San Juan Bautista Hills

about two and a half or three miles above the present site of San José where we.. have the San Juan Bautista hills rising nearly in the center of the valley to the height of between 150 and 200 feet, about two miles in length, and a scant mile of breadth… [T]hey slope down to the Arroyo Tulares de las Canoas.
From Brainerd, 1886
Detail of an 1876 map showing the San Juan Bautista Hills in the Pueblo Tract No. 1.  Several tracts of land are labeled with the owners’ names.Map detail of Pueblo Tract No. 1, c. 1876

The Spanish named this area the San Juan Bautista Hills in the 1770s. Eventually they placed the cemetery for the St.
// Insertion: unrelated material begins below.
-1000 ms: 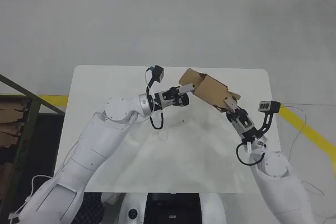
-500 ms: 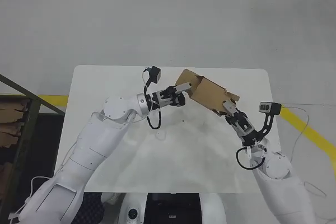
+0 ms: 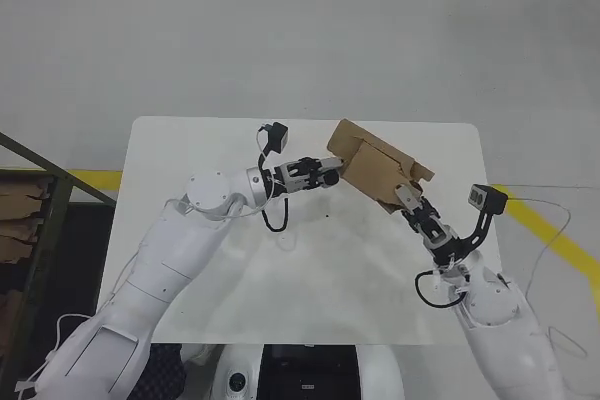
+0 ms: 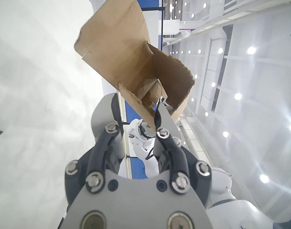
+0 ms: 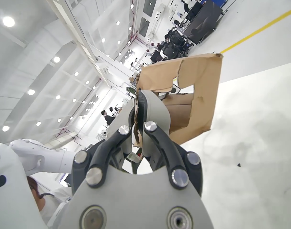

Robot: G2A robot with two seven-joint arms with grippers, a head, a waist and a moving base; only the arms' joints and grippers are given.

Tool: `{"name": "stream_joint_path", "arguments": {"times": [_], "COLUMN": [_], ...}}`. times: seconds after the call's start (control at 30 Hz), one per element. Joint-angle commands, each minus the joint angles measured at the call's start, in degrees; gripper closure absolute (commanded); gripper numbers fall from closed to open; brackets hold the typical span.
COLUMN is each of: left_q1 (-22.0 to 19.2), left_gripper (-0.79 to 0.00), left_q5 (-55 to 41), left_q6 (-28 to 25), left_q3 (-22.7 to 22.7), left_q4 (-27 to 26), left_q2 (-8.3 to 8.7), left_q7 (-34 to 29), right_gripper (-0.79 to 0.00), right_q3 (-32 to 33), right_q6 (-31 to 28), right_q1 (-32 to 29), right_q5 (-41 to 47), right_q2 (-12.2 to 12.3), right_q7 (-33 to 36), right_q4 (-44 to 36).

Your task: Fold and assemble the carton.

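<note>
holding the carton aloft over the far right corner of the desk; pinching a flap with right jaws as anchor, straddling the open rim with spread left jaws, probably to fold.

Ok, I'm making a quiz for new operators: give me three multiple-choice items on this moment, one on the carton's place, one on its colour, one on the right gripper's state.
1. Where is the carton? A on the floor; B held up over the table; C on a shelf.
2. Its colour? A white; B blue; C brown.
3. The right gripper is: A wide open; B shut on a carton edge; C holding a tool.
Answers: B, it hangs clear of the table; C, plain brown card; B, it clamps the card's edge.
</note>
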Motion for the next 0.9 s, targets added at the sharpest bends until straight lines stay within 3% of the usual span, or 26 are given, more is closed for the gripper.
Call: {"name": "stream_joint_path", "arguments": {"times": [0.0,0.13,0.53,0.7,0.8,0.87], "left_q1": [0.0,0.1,-0.3,-0.3,-0.5,-0.7], "left_gripper": [-0.142,-0.074,-0.172,-0.117,-0.006,0.0], "left_q5": [-0.1,-0.5,-1.7,-2.3,-2.6,-2.8], "left_q6": [0.2,0.6,1.7,2.1,2.4,2.4], "left_q3": [0.0,-0.1,0.0,-0.1,0.2,0.3], "left_q4": [0.0,0.0,0.8,1.1,1.3,1.6], "left_q2": [-0.04,-0.1,-0.42,-0.49,-0.61,-0.7], "left_q7": [-0.1,-0.8,-1.7,-2.5,-3.0,-3.1], "right_gripper": [0.0,0.0,0.0,0.0,0.0,0.0], "right_q3": [0.0,0.0,-0.6,-0.4,-0.5,-0.6], "right_q6": [-0.2,-0.2,0.1,0.2,0.3,0.4], "right_q1": [-0.1,-0.2,-0.4,-0.4,-0.4,-0.4], "right_q5": [-2.8,-7.7,-16.5,-18.8,-20.2,-21.2], "right_q2": [-0.1,-0.4,-1.1,-1.2,-1.3,-1.3], "right_q7": [-1.5,-4.5,-11.9,-13.1,-13.8,-14.4], "right_q4": [-0.2,-0.3,-0.4,-0.5,-0.7,-0.8]}}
Joseph parish at the base of the hill. They called the nearby creek Arroyo Tulares de las Canoas, meaning the “Tulares Creek of the Canoes”. Today it is called Canoas Creek, probably a reference to the tule reed canoes built by the Ohlone peoples in the San Francisco Bay Area. The name San Juan Bautista Hills continued into the American period. It appears on the 1876 map of San José published by Thompson and West, and the 1902 map done by J.G. McMillan.

Beach Hill Farm

In the late 19 th century, Tyler Beach owned the land at the top of the hill, adjacent to Oak Hill Cemetery. The area was at that time called Beach Hill Farm. But San Joséans did not firmly associate the name with the hill. Brainerd’s 1886 collection of maps, The Santa Clara Valley, used Spanish names in the text, but the American property owners’ names on his map.

Dairy Hill

In the early twentieth century, the place came to be called Dairy Hill, for the dairy run by the Azevedo and Bettencourt families.

Communications Hill

Communications equipment mounted on a neighboring hill in the mid-twentieth century caused the whole area to be named Communications Hill. The master development plan for Communications Hill, developed in the 1990s, included most of the San Juan Bautista Hills.